En arrêtant d’invisibiliser les femmes par le langage, nous contribuons à la réduction des inégalités et à rétablir la parité. De même, une langue genrée, telle que le français, va imposer une vision binaire femme/homme de la société, ce qui en exclut alors les personnes non-binaires. L’inclusif recommande l’utilisation de mots neutres, non genrés, qui peuvent s’appliquer à toutes les personnes en fonction de leur préférence. Des néologismes neutres comme « auteurice » ou le pronom « iel » sont ainsi de plus en plus utilisés, notamment dans les milieux queer.

Il serait donc cohérent que les associations, les universités, les organismes, ou même les individus qui s’engagent à leur échelle dans un combat pour les droits humains et le respect de tou.te.s utilisent l’écriture inclusive, afin d’être en accord avec les valeurs qu’ils.elles prônent. Il est important de participer à la diffusion et à la normalisation de cette écriture, encore trop peu utilisée de nos jours.
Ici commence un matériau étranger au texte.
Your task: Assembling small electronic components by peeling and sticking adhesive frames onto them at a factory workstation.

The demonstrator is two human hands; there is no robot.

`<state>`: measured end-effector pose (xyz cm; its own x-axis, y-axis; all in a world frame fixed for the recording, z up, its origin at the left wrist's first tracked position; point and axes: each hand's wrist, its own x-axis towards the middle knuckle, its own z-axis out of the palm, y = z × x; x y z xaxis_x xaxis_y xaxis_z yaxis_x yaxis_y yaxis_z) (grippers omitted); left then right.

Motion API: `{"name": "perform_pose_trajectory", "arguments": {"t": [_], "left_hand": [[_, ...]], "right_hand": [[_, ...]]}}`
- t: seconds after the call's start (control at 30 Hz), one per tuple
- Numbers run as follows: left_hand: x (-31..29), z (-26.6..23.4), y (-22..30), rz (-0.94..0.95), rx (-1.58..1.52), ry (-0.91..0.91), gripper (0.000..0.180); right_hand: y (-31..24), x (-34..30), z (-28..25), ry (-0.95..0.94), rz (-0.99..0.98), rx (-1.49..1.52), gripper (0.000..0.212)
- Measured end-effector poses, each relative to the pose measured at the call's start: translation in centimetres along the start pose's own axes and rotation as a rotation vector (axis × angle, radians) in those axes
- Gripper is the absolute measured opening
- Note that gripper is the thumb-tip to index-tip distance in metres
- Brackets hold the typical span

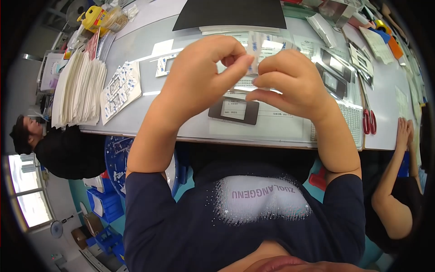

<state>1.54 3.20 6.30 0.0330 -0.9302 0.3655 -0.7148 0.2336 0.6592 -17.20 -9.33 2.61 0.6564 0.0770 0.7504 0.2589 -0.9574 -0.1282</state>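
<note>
A white adhesive-backed frame sheet with blue print (254, 41) hangs between my hands above the table. My left hand (204, 75) pinches its near side between thumb and fingertips. My right hand (292, 81) is curled just to the right, its forefinger close to the sheet's lower end. Its thumb stands a little apart; whether it grips the sheet cannot be made out. Below the hands a black rectangular panel with a clear window (219, 114) lies on the table, over printed papers.
At left stand a thick stack of white sheets (77, 90) and a sheet of blue-printed adhesive frames (120, 93). More black windowed panels (333, 81) lie at right, beside red-handled scissors (369, 121). A black board (231, 16) is at the back. Another person's hands (403, 131) rest at far right.
</note>
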Motion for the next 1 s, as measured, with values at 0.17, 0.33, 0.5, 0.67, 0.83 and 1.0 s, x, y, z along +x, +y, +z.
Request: {"name": "perform_pose_trajectory", "arguments": {"t": [0.17, 0.33, 0.5, 0.67, 0.83, 1.0], "left_hand": [[-0.5, -2.6, -0.3, 0.241, 0.090, 0.162, 0.014], [-1.3, -3.7, 0.0, 0.227, 0.007, 0.253, 0.014], [-2.0, -3.6, -1.1, 0.209, 0.005, 0.254, 0.016], [-2.1, -3.2, -4.2, 0.160, 0.025, 0.270, 0.019], [-2.7, -1.8, -8.3, -0.031, 0.058, -0.008, 0.025], [-2.3, 0.4, -11.4, 0.027, 0.072, -0.249, 0.021]], "right_hand": [[2.6, -1.5, 0.4, 0.240, 0.424, 0.167, 0.018], [3.8, -1.6, 0.8, 0.459, 0.834, 0.647, 0.025], [3.4, -1.5, 1.3, 0.355, 0.911, 0.818, 0.028], [2.4, -1.3, 0.7, 0.328, 0.971, 0.675, 0.020], [-0.7, -2.9, 0.5, 0.050, 0.840, 0.171, 0.017], [-1.3, -6.1, 2.0, -0.056, 0.887, 0.095, 0.016]]}}
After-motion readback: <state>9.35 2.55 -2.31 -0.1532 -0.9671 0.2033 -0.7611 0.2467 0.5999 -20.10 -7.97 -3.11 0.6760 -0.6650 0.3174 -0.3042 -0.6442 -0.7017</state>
Bien sûr, modifier la langue française ne va pas détruire le patriarcat du jour au lendemain, mais hiérarchiser les combats féministes est inutile. L’écriture inclusive peut avoir une influence sur les mentalités. Il est ainsi logique de vouloir la modifier dans une optique de déconstruction des stéréotypes de genre et donc d’avancée pour l’égalité des sexes, car comme l’affirme la philosophe féministe Monique Wittig, « le langage projette des faisceaux de réalité sur le corps social ».